_What to work on_
In the entries below, find the line with "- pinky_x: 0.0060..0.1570" and print exactly every line from there up to and including the line with "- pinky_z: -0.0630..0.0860", with no other lines.

[Entries taken from a collection]
:::::

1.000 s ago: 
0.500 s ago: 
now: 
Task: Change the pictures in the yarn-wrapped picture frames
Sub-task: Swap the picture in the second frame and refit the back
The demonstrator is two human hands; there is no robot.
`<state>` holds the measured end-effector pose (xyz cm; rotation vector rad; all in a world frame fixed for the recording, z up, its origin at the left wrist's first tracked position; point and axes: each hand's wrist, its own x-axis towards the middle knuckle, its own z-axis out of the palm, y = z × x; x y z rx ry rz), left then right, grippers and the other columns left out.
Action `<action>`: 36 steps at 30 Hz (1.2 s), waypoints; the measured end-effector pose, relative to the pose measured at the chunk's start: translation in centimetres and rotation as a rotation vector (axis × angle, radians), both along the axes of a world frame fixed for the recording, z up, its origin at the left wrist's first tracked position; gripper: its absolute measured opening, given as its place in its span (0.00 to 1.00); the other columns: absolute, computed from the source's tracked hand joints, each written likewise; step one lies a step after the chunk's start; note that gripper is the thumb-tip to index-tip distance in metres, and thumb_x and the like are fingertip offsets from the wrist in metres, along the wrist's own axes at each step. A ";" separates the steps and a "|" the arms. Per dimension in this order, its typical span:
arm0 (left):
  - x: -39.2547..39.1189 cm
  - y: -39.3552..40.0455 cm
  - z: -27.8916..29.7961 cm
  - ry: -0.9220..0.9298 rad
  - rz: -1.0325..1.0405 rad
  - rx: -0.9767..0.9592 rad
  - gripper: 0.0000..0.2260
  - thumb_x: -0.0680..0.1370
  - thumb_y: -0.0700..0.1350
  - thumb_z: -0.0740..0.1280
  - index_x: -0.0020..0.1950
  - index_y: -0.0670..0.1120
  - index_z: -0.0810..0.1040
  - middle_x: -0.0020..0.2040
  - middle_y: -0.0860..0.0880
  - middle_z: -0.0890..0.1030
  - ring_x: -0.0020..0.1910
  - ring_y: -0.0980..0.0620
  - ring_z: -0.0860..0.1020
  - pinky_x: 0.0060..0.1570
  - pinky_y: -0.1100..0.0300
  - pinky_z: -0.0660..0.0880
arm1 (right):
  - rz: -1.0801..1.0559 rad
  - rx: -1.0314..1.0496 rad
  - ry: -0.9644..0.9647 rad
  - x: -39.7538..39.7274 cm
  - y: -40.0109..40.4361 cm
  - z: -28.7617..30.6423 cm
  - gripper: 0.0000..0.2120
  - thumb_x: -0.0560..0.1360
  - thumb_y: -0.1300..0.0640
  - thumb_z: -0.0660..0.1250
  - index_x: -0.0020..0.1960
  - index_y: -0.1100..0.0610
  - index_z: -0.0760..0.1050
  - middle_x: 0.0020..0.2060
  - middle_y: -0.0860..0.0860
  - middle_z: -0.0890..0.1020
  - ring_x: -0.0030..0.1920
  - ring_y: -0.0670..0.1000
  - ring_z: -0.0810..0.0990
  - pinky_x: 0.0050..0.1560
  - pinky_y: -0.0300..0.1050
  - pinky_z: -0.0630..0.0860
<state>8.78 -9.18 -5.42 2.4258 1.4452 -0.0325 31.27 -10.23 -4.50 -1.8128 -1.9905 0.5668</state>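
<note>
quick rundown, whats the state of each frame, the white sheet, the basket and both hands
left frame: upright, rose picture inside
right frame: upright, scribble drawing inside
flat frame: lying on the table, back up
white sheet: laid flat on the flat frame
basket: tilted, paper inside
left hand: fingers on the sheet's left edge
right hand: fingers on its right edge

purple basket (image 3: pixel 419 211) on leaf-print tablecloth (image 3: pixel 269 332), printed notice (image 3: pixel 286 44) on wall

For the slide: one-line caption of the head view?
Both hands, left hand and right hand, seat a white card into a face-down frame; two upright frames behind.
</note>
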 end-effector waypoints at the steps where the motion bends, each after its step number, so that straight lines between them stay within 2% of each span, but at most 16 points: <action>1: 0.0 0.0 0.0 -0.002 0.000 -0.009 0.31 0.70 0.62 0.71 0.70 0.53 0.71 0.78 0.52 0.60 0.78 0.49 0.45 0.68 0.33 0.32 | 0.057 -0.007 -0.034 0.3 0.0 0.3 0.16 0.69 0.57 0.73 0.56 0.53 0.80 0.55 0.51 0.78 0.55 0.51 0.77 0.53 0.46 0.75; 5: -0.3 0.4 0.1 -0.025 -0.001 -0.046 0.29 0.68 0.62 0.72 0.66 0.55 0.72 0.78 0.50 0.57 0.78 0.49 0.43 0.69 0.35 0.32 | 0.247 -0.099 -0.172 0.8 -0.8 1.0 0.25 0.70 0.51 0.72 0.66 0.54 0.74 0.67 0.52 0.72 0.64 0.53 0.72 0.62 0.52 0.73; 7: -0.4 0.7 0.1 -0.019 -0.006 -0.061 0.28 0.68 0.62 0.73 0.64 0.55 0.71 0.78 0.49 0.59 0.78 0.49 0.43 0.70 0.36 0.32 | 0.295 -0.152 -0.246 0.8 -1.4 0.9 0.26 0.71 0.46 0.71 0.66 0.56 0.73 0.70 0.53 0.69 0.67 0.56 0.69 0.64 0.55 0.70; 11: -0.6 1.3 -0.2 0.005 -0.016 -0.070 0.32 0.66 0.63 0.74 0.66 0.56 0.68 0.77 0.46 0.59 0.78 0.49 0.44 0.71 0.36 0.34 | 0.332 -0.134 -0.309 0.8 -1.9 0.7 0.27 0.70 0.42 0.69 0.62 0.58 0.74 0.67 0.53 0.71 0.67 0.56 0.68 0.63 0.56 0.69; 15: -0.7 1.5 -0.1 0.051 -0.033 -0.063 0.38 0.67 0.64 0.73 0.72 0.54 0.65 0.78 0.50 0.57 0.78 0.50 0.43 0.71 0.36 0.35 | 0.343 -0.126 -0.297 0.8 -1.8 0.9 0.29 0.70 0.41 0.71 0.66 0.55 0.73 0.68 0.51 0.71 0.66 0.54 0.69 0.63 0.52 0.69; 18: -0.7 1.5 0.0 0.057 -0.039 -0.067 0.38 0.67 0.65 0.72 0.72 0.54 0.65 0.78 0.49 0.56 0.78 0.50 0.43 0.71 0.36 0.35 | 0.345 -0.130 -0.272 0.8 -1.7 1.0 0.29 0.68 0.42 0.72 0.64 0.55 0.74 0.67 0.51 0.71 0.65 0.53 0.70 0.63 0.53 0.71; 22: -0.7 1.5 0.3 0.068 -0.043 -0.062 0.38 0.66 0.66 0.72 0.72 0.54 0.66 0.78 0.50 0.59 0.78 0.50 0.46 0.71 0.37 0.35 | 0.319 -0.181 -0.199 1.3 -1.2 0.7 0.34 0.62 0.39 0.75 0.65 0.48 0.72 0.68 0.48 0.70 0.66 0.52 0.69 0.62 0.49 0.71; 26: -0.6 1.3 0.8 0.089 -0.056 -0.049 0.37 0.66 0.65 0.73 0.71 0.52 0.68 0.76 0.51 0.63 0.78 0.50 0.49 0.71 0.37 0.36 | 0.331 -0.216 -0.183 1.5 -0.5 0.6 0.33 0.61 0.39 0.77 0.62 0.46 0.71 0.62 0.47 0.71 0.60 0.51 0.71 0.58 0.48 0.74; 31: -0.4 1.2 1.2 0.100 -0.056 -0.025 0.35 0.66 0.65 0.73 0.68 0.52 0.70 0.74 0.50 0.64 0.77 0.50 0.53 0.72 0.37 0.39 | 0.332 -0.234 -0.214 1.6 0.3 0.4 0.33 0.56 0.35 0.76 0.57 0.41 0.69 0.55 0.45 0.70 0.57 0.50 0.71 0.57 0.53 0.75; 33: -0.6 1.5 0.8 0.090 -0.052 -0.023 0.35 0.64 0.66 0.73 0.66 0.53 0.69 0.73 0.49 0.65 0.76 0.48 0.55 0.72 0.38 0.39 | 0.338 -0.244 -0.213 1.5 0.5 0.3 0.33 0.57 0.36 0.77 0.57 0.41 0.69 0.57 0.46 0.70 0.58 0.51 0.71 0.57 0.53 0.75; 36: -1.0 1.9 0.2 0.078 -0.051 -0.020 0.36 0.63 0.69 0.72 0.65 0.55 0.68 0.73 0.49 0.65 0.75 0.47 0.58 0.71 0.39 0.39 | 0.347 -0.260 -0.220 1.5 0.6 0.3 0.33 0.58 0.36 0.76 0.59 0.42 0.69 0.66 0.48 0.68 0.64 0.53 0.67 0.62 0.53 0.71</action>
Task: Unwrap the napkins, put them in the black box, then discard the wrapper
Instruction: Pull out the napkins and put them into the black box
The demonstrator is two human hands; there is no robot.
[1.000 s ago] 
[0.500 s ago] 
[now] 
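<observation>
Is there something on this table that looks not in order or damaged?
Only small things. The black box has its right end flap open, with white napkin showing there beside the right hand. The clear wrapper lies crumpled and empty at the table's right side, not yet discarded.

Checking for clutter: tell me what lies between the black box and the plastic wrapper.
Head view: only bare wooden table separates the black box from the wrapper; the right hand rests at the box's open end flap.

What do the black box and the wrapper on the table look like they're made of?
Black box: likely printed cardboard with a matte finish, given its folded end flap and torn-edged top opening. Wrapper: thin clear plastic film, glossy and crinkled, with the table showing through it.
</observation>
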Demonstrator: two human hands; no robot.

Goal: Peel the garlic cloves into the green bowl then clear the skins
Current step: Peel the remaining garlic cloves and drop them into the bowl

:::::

_Exercise solution_
  - pinky_x: 0.0060..0.1570
  - pinky_y: -0.1100..0.0300
  - pinky_z: -0.0660..0.0880
arm1 (right):
  - rz: -1.0801..1.0559 rad
  - rx: -1.0314..1.0496 rad
  - ry: -0.9644..0.9647 rad
  - x: -39.7538..39.7274 cm
  - y: -40.0109..40.4361 cm
  - z: -28.7617..30.6423 cm
  - gripper: 0.0000..0.2120
  - thumb_x: -0.0560..0.1360
  - thumb_y: -0.1300..0.0640
  - thumb_z: -0.0660..0.1250
  - index_x: -0.0020..0.1960
  - index_y: -0.1100..0.0610
  - index_z: -0.0760..0.1050
  - middle_x: 0.0020..0.2060
  - middle_y: -0.0860..0.0860
  - middle_z: -0.0890..0.1020
  - ring_x: -0.0030..0.1920
  - ring_y: -0.0670..0.1000
  - ring_z: -0.0810..0.0990
  - pinky_x: 0.0050..0.1560
  - pinky_y: -0.0300..0.1050
  - pinky_z: -0.0630..0.0860

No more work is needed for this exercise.